In July, the 1955 aircraft VX-777 was again upgraded: during its tests, as well as flights experienced aircraft series «707», it was found that when maneuvering at high altitude there is a buffering. Further studies have shown that the buffing mode is close to the estimated cruising mode of the Vulkan mass-produced aircraft with more powerful engines. As a result, the wing of the prototype plane had to be reworked: an influx was made with a maximum increase in the chord by 20% (the sweep angle was 52 ° in the root, 42 ° in the middle and 56 ° in the terminal), which reduced the ratio of Su from 1,56 to 1,3 and significantly move the start line of the buffalo to the angle of attack.

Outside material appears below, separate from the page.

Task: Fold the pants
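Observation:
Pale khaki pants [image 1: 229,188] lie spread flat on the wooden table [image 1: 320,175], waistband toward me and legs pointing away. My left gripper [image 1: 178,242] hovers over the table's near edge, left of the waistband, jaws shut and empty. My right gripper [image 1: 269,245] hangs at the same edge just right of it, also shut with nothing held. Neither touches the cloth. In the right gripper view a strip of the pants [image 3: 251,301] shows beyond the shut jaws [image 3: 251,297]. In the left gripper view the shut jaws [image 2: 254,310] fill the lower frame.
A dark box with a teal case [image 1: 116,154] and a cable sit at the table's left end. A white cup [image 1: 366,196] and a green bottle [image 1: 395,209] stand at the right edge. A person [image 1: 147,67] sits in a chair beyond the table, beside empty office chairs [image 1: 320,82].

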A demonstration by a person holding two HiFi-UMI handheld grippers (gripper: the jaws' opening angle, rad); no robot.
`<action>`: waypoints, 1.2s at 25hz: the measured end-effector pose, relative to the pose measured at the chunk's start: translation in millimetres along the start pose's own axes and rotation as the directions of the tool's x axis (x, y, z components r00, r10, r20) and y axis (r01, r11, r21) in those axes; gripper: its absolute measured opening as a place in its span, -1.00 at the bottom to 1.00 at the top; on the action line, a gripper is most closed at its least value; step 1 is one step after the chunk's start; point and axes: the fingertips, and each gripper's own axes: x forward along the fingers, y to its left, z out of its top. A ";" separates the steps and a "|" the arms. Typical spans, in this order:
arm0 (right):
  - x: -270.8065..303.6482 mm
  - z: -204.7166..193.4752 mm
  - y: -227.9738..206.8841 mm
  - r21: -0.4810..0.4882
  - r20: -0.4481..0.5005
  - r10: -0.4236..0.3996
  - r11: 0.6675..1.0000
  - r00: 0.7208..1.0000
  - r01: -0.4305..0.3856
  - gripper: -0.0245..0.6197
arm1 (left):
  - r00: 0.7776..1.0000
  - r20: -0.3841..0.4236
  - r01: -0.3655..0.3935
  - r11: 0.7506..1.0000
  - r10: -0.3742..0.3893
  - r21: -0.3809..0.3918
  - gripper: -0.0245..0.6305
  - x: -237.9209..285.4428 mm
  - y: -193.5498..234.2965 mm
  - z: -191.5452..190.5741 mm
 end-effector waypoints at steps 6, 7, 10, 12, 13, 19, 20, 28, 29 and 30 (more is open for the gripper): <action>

The first production bomber "Vulkan" In the Mk.1 took off in February 1955. The aircraft was installed TRD "Olympus-100" and a wing with a straight leading edge, identical to the wing of an experienced aircraft VX-770. However, after carrying out a series of tests, in November 1955, the car rose for revision, after which it received a new wing (as on the modernized VX-777), the Olimp-U2 engines (later replaced by the Olimp-104), automatic system increase stability and on-board radar H2S. The subsequent serial cars left their gates of the assembly shop already with a modernized wing and “regular” avionics. On the third serial bomber, the wing toe was slightly modified and the fuel tank filling system was installed with neutral gas. The fourth aircraft had a full set of weapons, on which it passed the main complex of flight tests. 29 May 1965 bomber received a certificate of airworthiness. A total of 45 Vulkan aircraft were built in the Mk.1.
The Vulcans began to enter service in September 1956, the first squadron, equipped with new bomber, reached its operational status in the summer of 1957. Thus, from the beginning of the program to supplying the bomber to the troops, it took 8,5 years (for B- 52 this period was 9 years, and for Tu-16 - 6 years). Avro’s new aircraft, along with Handley Page’s Victor aircraft, were by then probably the most advanced medium bomber in the world.
They were superior to the Tu-16 and Botoing B-47 “Stratodzhet” in practical ceiling, range and maneuverability at high altitude, ahead of B-47 also in speed characteristics. When M = 0,8, the aerodynamic layout of the Vulcan on the 8-10% had a higher level of perfection than the layout of the B-47 aircraft. The level of weight perfection of the Vulkan also exceeded the level of the B-47, which provided the aircraft with a greater range (in this parameter, the Vulcan is quite comparable with such modern machines as the Lockheed L-1011 and Airbus A-300-600). However, this was achieved not only due to the high degree of perfection of aerodynamics and powerplant, but, to a large extent, as a result of the complete abandonment of defensive cannon armament, which seemed to be somewhat premature for the mid-1950-s.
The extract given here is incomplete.